St. Thomas Aquinas Parish put a modern spin on an old tradition. Father Bill Quinlivan, the pastor of the South Buffalo parish, wrote a special set of the Stations of the Cross to address the priest abuse crisis that is currently affecting the Church.
The debut of Stations for a Suffering Church took place Friday, April 5, at St. Thomas Aquinas Parish, where a small crowd prayed along with the author. Reflections on how Jesus' suffering mirrors today's suffering and a short musical verse accompanied each of the 14 Stations.
When Jesus fell for the first time, Father Quinlivan hopes His perseverance can be a model for the modern Church. "You found the strength to carry on - please grant us that grace," he said.
At the fourth station, when Jesus meets His mother, Father Quinlivan reflects how we instinctively call our mothers when we suffer.
"Tonight we ask her intercession for all the mothers of abuse victims as well of the mothers of those who committed such crimes. Each and every sinner has a mother, and that maternal bond endures through heart-breaking news. As a mother instinctively listens to her hurting children, help us to seek the face of Christ within our suffering church. Through the eyes of our Lady of Sorrows, may we be healed in her loving glance; the same eyes that met on your Way of the Cross," he said.
The idea to write a special set of Stations of the Cross," came to Father Quinlivan this past January when he realized the "unusual circumstances" the diocese is facing this Lent.
"Aware that people are looking for answers and solutions to the turmoil of our times regarding accusations of sexual abuse by clergy and Church members, I realized all I could say was (that) we have to keep turning it back to Jesus, we have to bring it to Him," Father Quinlivan explained, shortly before the premier. "I started to prepare for Lent and doing Stations of the Cross, I thought that maybe I could compose a set of Stations of the Cross for the Suffering Church to bring it to the cross, to bring it to Christ and His cross, and ask for His help as we pass through this time."
At the parish, a dozen of the faithful, led by three servers, moved through all 14 stations, while another 50 or so prayed in the pews.

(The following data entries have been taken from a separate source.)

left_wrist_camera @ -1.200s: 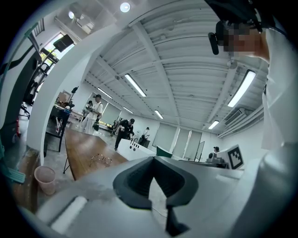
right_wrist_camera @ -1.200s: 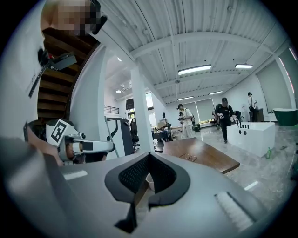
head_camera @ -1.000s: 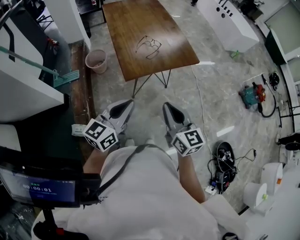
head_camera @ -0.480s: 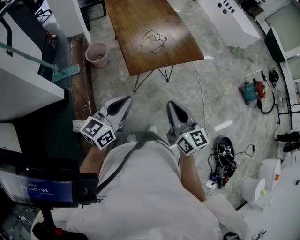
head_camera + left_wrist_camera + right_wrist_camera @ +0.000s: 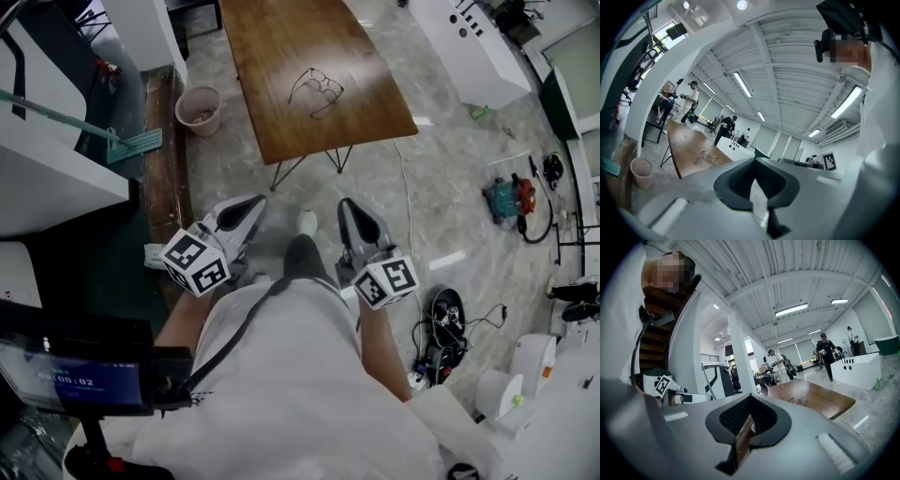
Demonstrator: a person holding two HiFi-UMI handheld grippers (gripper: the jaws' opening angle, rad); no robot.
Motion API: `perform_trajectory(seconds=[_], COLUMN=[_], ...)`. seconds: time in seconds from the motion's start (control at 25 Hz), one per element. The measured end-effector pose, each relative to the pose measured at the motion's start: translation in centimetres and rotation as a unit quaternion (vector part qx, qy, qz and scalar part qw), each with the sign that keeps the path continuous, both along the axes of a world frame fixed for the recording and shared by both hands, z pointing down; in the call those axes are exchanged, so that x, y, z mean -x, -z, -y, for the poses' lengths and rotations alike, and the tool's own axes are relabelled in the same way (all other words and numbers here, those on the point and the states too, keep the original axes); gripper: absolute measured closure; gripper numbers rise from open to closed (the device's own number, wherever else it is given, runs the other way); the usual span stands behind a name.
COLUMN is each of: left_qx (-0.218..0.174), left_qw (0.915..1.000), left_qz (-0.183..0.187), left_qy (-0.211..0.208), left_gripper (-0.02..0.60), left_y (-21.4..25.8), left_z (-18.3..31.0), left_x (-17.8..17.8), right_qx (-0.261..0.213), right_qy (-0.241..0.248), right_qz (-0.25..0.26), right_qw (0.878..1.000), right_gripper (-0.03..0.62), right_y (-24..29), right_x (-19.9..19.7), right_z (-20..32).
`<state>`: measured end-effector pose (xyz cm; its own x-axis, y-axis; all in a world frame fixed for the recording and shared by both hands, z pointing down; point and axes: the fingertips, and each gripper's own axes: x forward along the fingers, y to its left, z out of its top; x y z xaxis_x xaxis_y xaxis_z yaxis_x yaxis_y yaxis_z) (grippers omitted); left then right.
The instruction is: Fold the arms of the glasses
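foot stepped forward; floor open to table edge, glasses mid-top; left claw, right claw closed, empty.

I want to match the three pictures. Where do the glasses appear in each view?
Head view: glasses at top centre, lying on the table.
Left gripper view: glasses small, lower left of centre, on the table.
Right gripper view: glasses small, right of centre, on the table.
Shared landmark: the brown table under them.

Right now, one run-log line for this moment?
stage: pre-contact | glasses: on table, arms unfolded | left gripper: shut, empty | right gripper: shut, empty
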<state>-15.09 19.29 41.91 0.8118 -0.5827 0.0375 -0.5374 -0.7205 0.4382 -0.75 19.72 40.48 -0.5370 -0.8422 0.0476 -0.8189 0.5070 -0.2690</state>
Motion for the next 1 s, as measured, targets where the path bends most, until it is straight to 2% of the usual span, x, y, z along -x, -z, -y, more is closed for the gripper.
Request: perform_trajectory(seconds=[0.12,0.24,0.44,0.6,0.84,1.0], left_qx=[0.004,0.0,-0.001,0.004,0.022,0.075], left_qw=[1.0,0.9999,0.9995,0.9984,0.9981,0.9956], left_qz=[0.0,-0.008,-0.016,-0.029,-0.011,0.021], left_qy=[-0.001,0.013,0.028,0.048,0.056,0.053], left_gripper=[0.575,0.577,0.577,0.577,0.577,0.575], left_y=[-0.5,-0.3,0.8,1.6,0.5,-2.3], left_z=[2.5,5.9,11.7,16.5,22.8,25.9], left_x=[-1.1,-2.4,-5.4,-7.5,-11.6,-14.3], right_qx=[-0.002,0.006,0.01,0.003,0.019,0.041], right_qy=[0.019,0.042,0.07,0.086,0.113,0.149], right_qz=[-0.01,0.0,0.012,0.001,-0.012,-0.021], right_qw=[1.0,0.999,0.997,0.996,0.993,0.988], right_gripper=[0.585,0.585,0.585,0.585,0.585,0.585], right_y=[-0.6,-1.3,-1.0,-0.5,-2.0,-3.9], right_x=[-0.3,-1.1,-3.7,-5.8,-8.8,-9.9], right_z=[3.2,7.0,13.5,18.7,25.3,29.2])
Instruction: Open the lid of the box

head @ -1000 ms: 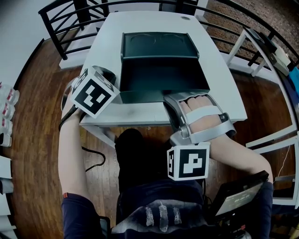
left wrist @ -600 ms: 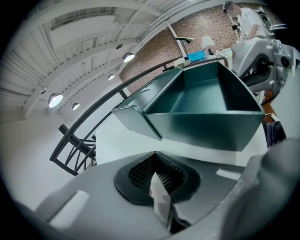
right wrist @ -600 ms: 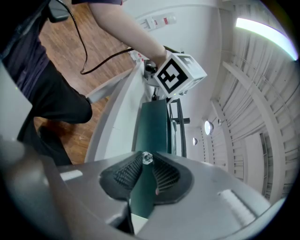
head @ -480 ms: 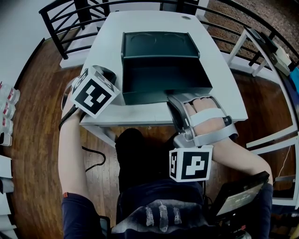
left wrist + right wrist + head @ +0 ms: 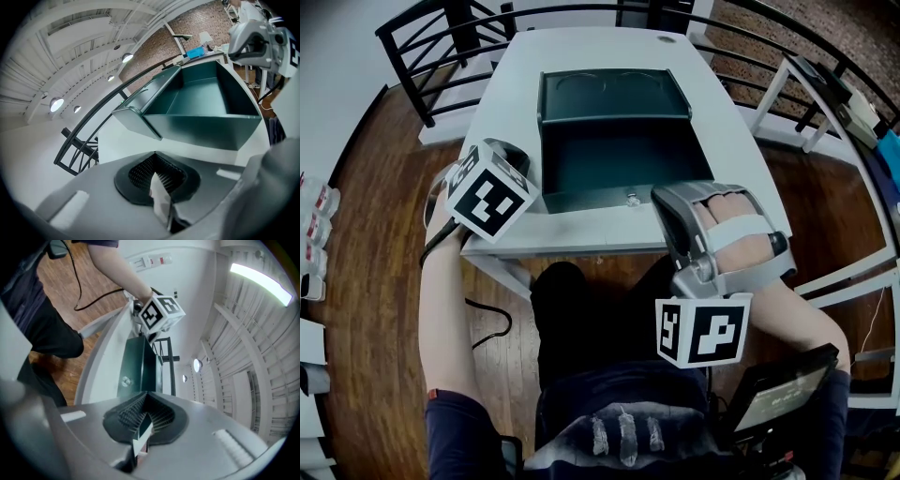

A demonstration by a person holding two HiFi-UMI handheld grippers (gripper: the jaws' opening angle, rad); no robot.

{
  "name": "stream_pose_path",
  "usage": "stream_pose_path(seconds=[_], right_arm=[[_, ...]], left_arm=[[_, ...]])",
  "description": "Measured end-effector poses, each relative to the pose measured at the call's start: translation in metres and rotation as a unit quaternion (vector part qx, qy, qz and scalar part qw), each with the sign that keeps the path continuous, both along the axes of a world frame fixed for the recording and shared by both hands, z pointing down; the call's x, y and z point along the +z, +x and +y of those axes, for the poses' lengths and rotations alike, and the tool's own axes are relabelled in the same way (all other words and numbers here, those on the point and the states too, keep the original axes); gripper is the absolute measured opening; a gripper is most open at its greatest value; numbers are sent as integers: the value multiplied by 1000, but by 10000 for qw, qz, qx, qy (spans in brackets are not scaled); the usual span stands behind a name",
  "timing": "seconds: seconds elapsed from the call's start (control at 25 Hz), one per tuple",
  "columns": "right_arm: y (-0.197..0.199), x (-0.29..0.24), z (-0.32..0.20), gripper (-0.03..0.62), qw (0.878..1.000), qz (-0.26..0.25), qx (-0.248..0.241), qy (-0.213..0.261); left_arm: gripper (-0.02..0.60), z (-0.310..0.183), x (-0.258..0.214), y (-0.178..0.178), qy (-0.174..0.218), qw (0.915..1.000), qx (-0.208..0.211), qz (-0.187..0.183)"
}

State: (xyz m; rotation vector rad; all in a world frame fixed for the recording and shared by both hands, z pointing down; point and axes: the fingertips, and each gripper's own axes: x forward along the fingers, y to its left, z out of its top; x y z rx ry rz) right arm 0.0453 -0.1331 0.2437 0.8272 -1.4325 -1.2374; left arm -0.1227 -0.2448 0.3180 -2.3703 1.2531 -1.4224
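A dark green metal box [image 5: 609, 155] sits on the white table [image 5: 581, 242], its lid [image 5: 614, 94] swung up and leaning back at the far side. A small silver latch [image 5: 632, 198] shows on the front wall. My left gripper [image 5: 517, 157] hovers by the box's front left corner, jaws shut on nothing. My right gripper [image 5: 671, 204] is off the front right corner, apart from the box, also shut and empty. In the left gripper view the open box [image 5: 206, 108] lies ahead of the left gripper [image 5: 158, 177]. The right gripper [image 5: 143, 422] sees the box [image 5: 138, 364] edge-on.
A black metal railing [image 5: 422, 56] curves around the table's far side. White frame furniture [image 5: 825, 103] stands at the right, and a screen [image 5: 778, 394] sits by the person's right knee. Wooden floor surrounds the table; the person's legs are under its near edge.
My right gripper has drawn back from the box's front wall toward the person and to the right, uncovering the latch. The left gripper has hardly moved.
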Motion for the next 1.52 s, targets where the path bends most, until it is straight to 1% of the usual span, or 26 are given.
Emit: stream_pose_path(seconds=[0.04, 0.16, 0.36, 0.48, 0.56, 0.72, 0.92, 1.12, 1.28, 1.52], right_arm=[[9, -8, -4, 5, 9999, -70, 112, 89], [40, -26, -19, 5, 9978, -366, 491, 245], [101, -37, -54, 5, 9893, -846, 1170, 199], [131, -31, -72, 5, 9856, -899, 1428, 73], [141, -25, -80, 4, 9850, -861, 1498, 1], [151, -18, -91, 4, 9833, -994, 1520, -73], [164, 2, -112, 3, 9786, -1089, 1710, -341], [164, 11, -123, 3, 9774, -1114, 1727, -490], [163, 14, -130, 3, 9778, -1093, 1711, -511], [158, 16, -134, 3, 9789, -1057, 1668, -520]], left_arm=[[15, 1, -1, 0, 13, 10000, 6, -1], [15, 1, -1, 1, 34, 10000, 18, 18], [15, 1, -2, 2, 39, 10000, 23, 19], [15, 1, -3, 2, 71, 10000, 45, -13], [15, 2, -3, 2, 97, 9999, 24, -47], [15, 4, -5, 2, 112, 9999, 9, -118], [15, 6, -10, 2, 27, 10000, -86, -10], [15, 6, -11, 2, 9, 10000, -73, 0], [15, 5, -10, 1, -7, 10000, -87, 43], [14, 3, -8, 1, 49, 10000, -82, -25]])
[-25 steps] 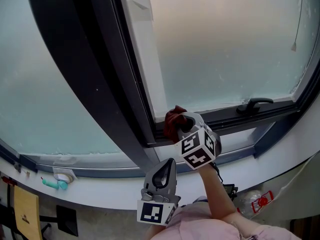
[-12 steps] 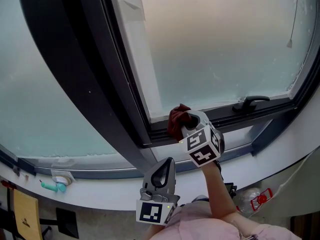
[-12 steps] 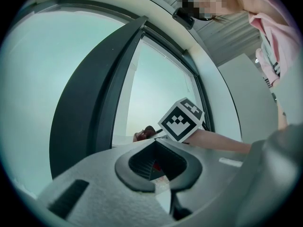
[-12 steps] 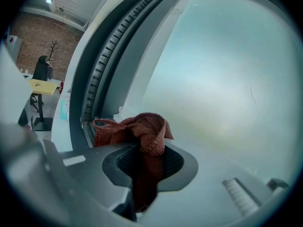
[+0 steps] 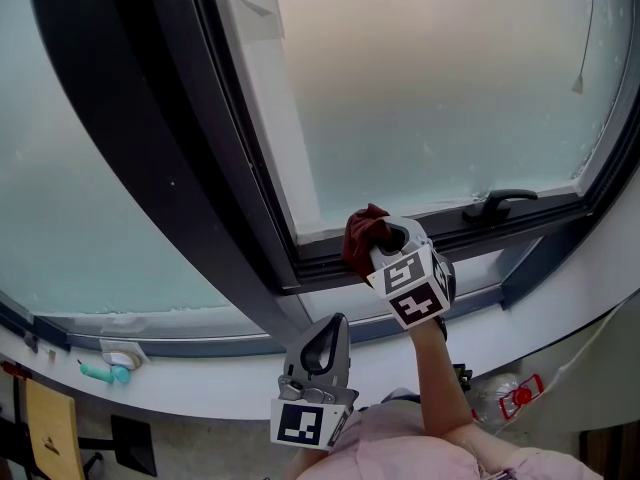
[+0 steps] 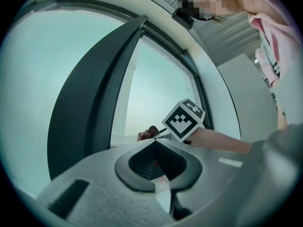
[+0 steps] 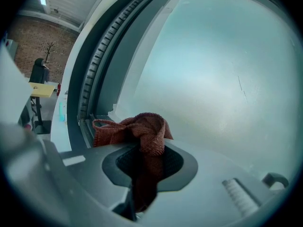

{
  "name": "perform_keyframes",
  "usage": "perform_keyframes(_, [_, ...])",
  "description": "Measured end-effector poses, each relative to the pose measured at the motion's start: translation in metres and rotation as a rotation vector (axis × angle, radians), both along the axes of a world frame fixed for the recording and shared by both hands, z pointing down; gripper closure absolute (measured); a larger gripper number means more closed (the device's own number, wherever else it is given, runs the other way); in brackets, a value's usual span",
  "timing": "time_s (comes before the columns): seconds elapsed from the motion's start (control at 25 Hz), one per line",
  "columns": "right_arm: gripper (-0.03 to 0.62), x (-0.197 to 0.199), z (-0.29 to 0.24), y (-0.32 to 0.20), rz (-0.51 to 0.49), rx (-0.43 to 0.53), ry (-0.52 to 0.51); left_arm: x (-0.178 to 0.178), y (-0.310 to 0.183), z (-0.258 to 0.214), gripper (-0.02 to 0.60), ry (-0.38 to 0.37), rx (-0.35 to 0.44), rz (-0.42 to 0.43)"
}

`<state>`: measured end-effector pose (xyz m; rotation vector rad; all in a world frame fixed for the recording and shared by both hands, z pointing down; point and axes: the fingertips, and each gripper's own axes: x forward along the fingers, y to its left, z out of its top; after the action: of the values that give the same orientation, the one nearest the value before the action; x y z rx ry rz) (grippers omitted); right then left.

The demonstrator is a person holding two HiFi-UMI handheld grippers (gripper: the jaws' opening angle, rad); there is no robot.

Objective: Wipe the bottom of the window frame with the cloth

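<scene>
Frosted panes back a dark metal window frame (image 5: 318, 266). The right gripper (image 7: 142, 174) jaws clamp a rust-red knitted cloth (image 7: 144, 129), bunched on the frame's bottom rail. The left gripper (image 6: 158, 174) jaws rest together, empty, nearer. Loose folds could snag in the rail's groove and tug free.

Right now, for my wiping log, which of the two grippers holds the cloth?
The right gripper, up at the window frame, grips the red cloth; the left gripper hangs lower, empty.

Coarse-knit rust-red cloth (image 7: 142, 129), matt dark metal window frame (image 5: 325, 260), smooth frosted glass pane (image 5: 440, 98)
</scene>
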<state>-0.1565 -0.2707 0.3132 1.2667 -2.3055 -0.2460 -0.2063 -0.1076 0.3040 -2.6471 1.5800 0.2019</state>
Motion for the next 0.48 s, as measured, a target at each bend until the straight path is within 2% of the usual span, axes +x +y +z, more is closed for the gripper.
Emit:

They reflected on Jesus falling and being entombed, while Father Quinlivan compared Jesus situation to the what the faithful of the Buffalo Diocese and dioceses across the world are experiencing 2,000 years later. Short musical verses for each station accompanied the reflections.
"Spoken word has a power, and sung words, lyrics, also seem to lend themselves to meditation, contemplation and prayer as well," Father Quinlivan said.
Father Quinlivan, who has written a book and recorded several of his own musical compositions, said it took about a month to write the new work, sitting down, pen in hand, a couple times each week.
"I tried to do it slowly and not hurry through," he said. "I gave it the time that I thought it needed to be thorough, recognizing what we need Christ to do for us in this time of scandal and the need for healing."
He has gone back to polish his words more than he usually does, understanding the sensitive subject matter he is dealing with.
"I didn't want to gloss over it. 'Let's pray for the suffering Church,' and not mention anything in particular," he said. "It's not graphic or offensive language, but the topic is a painful one for everyone to ponder."
In talking about the abuse crisis with priests as well as parishioners, Father Quinlivan has noticed the reactions mimic the stages of grief from denial to acceptance.
"It has certainly affected not only the Church in Buffalo, but through out the world. So, we're needing to turn to the Lord to assist us and guide us," he said.
Just as the Stations end with Jesus in the tomb waiting for resurrection, the Diocese of Buffalo is waiting for a renewal of the Church.
"I particularly feel a desire to be a part of the renewal of the priesthood as a result of this," Father Quinlivan said. "I think spreading the message of Divine Mercy for most of my priesthood has certainly colored or influenced my response to try and keep in mind that everybody needs God's mercy."
The debut seemed to be well received.
"Great. Wonderful," said Martin Kennedy who came with his wife, Mary, from St. Martin of Tours. "I thought it was very prayerful, very significant."
"The music was very moving. It was definitely very personal, spiritual," added Mary Kennedy.
Maureen English, who graduated from St. Thomas School and now attends St. Martin's Parish, said, "It's the most powerful I've ever seen. I've been to a lot of (station devotions), but this was the most powerful I have ever been to. It almost brings you to tears. The passion was just so real."